Pengungkapan praktik pembuatan uang palsu (upal) di salah satu kampus negeri ternama di Sulawesi Selatan telah mengejutkan banyak pihak dan mengundang perhatian luas dari masyarakat. Betapa tidak, hal ini karena kejahatan tersebut melibatkan lingkungan akademis yang seharusnya menjadi pusat pengembangan ilmu pengetahuan, akhlak, dan integritas manusia. Kasus ini terkuak ketika aparat penegak hukum, bekerja sama dengan pihak internal kampus dan masyarakat sekitar, melakukan rangkaian penyelidikan intensif setelah menangkap oknum warga yang diduga mengedarkan uang palsu di salah satu wilayah di Kecamatan Pallangga, Kabupaten Gowa, Sulawesi Selatan. Dalam operasi penangkapan, ditemukan alat dan bahan yang digunakan untuk memproduksi upal dengan kualitas tinggi, melibatkan beberapa oknum yang diduga dosen, bahkan pejabat kampus, dan staf.
Meskipun baru-baru ini, Kepala Departemen Pengelolaan Uang BI, menandaskan bahwa upal tersebut dicetak dengan menggunakan teknik cetak inkjet printer dan sablon biasa, namun praktik tersebut telah berhasil “menipu” mata sejumlah masyarakat setelah beberapa lama digunakan sebagai alat transaksi yang sah.
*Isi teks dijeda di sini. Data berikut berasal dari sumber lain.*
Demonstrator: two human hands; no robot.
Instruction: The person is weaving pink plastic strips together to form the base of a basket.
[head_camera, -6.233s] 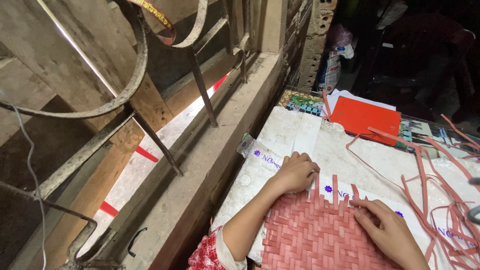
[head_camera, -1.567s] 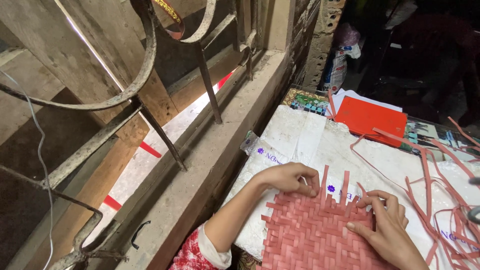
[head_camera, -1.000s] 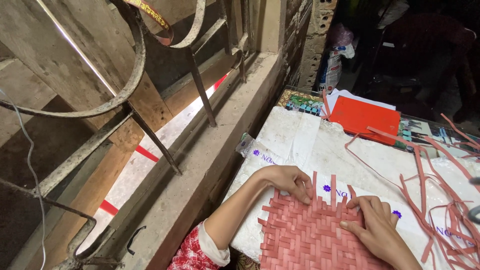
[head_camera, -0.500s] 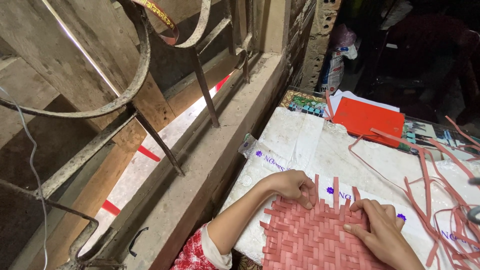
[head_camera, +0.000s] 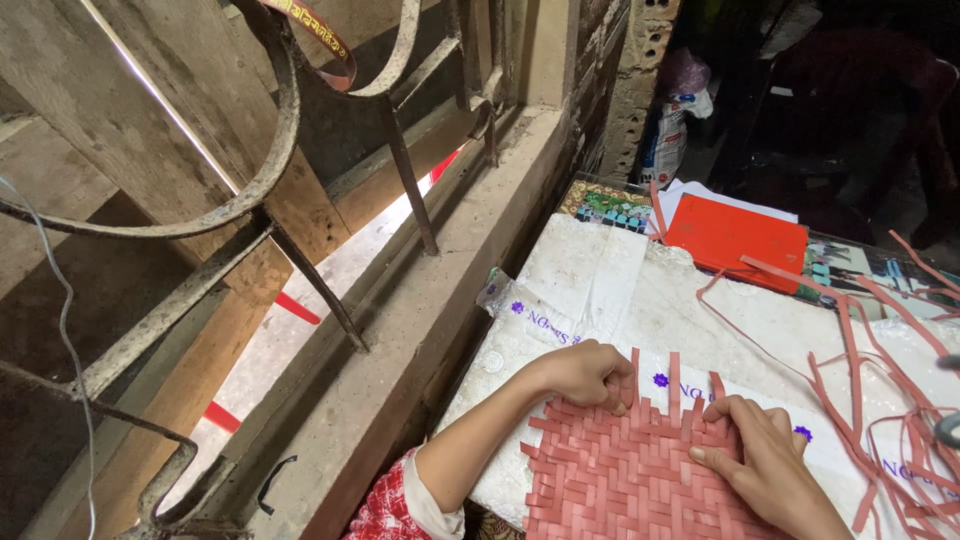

Temuan ini tidak hanya mencoreng nama baik institusi pendidikan tersebut, tetapi juga memicu kekhawatiran baru akan adanya potensi keterlibatan lebih luas dari elemen-elemen kampus atau insan akademis menjadi perantara atau “alat” bagi terbentuknya jaringan kejahatan yang lebih luas dan ekstrem. Lingkungan akademis, dengan akses terhadap teknologi canggih, sumber daya intelektual, dan jaringan luas, dapat secara tidak sengaja atau sengaja dimanfaatkan oleh pihak-pihak yang berniat jahat. Ini merupakan isu yang perlu mendapat perhatian serius. Bahkan belum lama ini, Menkpolkam turut angkat bicara akan potensi tersebut dengan mengimbau agar masyarakat mewaspadai peredaran upal selama libur Nataru.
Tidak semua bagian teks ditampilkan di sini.